The next few sections describe the code used. First please copy the files needed by following the instructions in the "Part 1" section of this document. This will help you easily follow the next few parts.
The program flow for image processing applications may be a bit different from your previous experiences in C programming. In most C programs, the main function is where program execution starts and ends. In this real-time application, the main function serves only to setup initializations for the cache, the CSL, and the DMA (memory access) channel. When it exits, the main task, tskMainFunc(), will execute automatically, starting the DSP/BIOS. It will loop continuously calling functions to operate on new frames and this is where our image processing application begins.
The tskMainFunc(), in main.c, opens the handles to the board for image capture (VCAP_open()) and to the display (VCAP_open()) and calls the grayscale function. Here, several data structures are instantiated that are defined in the file img_proc.h. The IMAGE structures will point to the data that is captured by the FPGA and the data that will be output to the display. The SCRATCH_PAD structure points to our internal and external memory buffers used for temporary storage during processing. LPF_PARAMS is used to store filter coefficients for the low pass filter.
The call to img_proc() takes us to the file img_proc.c. First, several variables are declared and defined. The variable quadrant will denote on which quadrant of the screen we currently want output; out_ptr will point to the current output spot in the output image; and pitch refers to the byte offset (distance) between two lines. This function is the high level control for our image-processing algorithm. See algorithm flow.
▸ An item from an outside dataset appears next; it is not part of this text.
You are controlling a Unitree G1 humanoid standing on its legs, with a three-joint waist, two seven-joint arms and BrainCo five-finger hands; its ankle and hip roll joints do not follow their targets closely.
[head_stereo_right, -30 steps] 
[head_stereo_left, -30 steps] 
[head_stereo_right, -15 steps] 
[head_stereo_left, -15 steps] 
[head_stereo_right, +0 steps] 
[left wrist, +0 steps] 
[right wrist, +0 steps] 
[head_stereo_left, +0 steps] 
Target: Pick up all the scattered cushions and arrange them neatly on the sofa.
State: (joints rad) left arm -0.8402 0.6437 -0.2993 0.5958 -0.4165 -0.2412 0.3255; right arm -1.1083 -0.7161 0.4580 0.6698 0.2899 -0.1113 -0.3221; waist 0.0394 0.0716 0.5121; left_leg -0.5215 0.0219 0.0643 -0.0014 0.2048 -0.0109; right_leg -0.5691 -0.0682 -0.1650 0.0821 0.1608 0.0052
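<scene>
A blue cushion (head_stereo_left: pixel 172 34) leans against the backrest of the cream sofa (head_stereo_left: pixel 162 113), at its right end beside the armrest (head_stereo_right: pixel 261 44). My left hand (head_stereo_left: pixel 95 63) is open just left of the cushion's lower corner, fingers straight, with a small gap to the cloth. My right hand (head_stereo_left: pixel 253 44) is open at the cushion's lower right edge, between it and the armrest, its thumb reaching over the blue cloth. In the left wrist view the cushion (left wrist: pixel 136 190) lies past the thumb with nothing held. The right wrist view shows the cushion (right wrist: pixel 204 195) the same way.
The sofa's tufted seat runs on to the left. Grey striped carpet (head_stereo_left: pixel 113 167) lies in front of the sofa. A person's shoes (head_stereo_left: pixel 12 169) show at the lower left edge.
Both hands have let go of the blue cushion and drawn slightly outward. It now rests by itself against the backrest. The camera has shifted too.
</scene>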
The first function called is the pre_scale_image function in the file pre_scale_image.c. The purpose of this function is to take the 640x480 image and scale it down to a quarter of its size by first downsampling the input rows by two and then averaging every two pixels horizontally. The internal and external memory spaces, pointers to which are in the scratch pad, are used for this task. The vertical downsampling occurs when every other line is read into the internal memory from the input image. Within internal memory, we will operate on two lines of data (640 columns/line) at a time, averaging every two pixels (horizontal neighbors) and producing two lines of output (320 columns/line) that are stored in the external memory.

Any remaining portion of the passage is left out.